The Understory is the ecological classification for the lowest-most layer of undergrowth on the rainforest floor. Where animal and plant life abounds, but sunlight is scarcest.
An ongoing series developed during a period of five years, The Understory uncovers an extinct sugar plantation in the rainforest of St Lucia. A rumination on the reciprocity of past and present, examining the concealed history of the place – to which the dense forest has stood witness.
In low light, camera and film are tools for archaeology; a vehicle for traversing new territory. Yet from the umbra of the forest floor, only glimpses of the past are offered. The decaying plantation house, with ornate awnings now crumbling. The arches of a former sugar cane store, succumbed to burgeoning vegetation. The ruined skeleton of the church, built for the slaves of the plantation – permitted only to worship in fortnightly shifts. A spectral calabash, ripe with fruit – the national tree, whose nectar is a restorative medicine. Physical wounds can be healed, but societal trauma made never fade. This is not a place of memorial – not even of memory. What prevails is the overwhelming victory of nature; swathes of human stories within its grasp.

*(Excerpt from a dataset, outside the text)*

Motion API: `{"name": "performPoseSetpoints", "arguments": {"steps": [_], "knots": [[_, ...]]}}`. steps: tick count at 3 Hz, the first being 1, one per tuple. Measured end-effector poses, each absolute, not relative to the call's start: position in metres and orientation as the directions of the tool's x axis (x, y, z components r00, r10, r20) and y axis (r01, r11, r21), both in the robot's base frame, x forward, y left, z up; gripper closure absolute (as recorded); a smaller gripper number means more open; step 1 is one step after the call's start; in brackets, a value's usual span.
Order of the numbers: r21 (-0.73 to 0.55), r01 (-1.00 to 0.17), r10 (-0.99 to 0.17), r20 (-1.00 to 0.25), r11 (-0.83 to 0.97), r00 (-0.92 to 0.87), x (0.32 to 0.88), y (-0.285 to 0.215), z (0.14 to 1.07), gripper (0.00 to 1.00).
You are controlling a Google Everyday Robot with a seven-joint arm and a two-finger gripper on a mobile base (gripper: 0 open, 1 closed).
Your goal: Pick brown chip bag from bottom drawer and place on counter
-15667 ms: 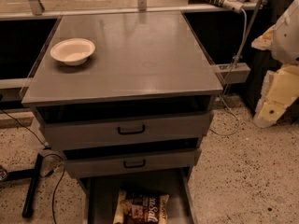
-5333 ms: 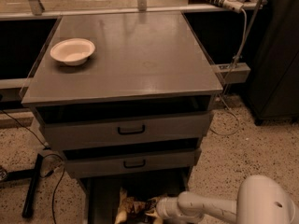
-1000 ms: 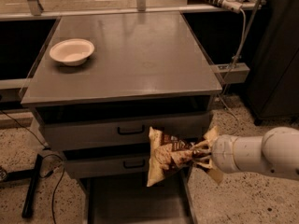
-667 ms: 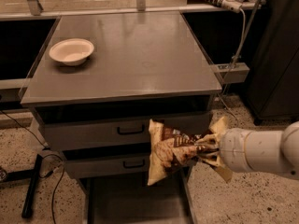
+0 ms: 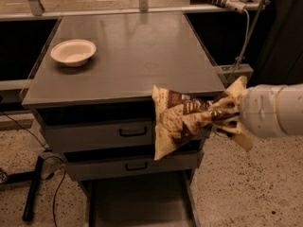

The complex and often subtle tensions that characterise places marked by human-hands cannot be overlooked. Yet, how, as outsiders, do we confront these conflicts? Shining light on the fiction of the wilderness, The Understory underscores the fundamental fact of landscape as a cultural environment – questioning the relationship between the appearance of a landscape and the human narratives it conceals. Asking us to consider our role in the landscape: to address our responsibility to listen as well as to speak, in its ever-unfolding state of becoming.
Louise Long is a photographer and writer based in Hackney, London. Her work centres around stories of people, place and culture; seeking to negotiate her physical encounter with an environment, with the less visible narratives beneath its surface.
Her work has been published widely in editorial and book form, exhibited in Europe and the US, and shaped through international artist residencies in locations such as New York and Paris and Sweden. She holds an MA in Fine Art Photography from the Royal College of Art and a BA in Art History from Cambridge University.
Louise is also the Founder of Linseed Journal, an independent print publication of cultural ecology.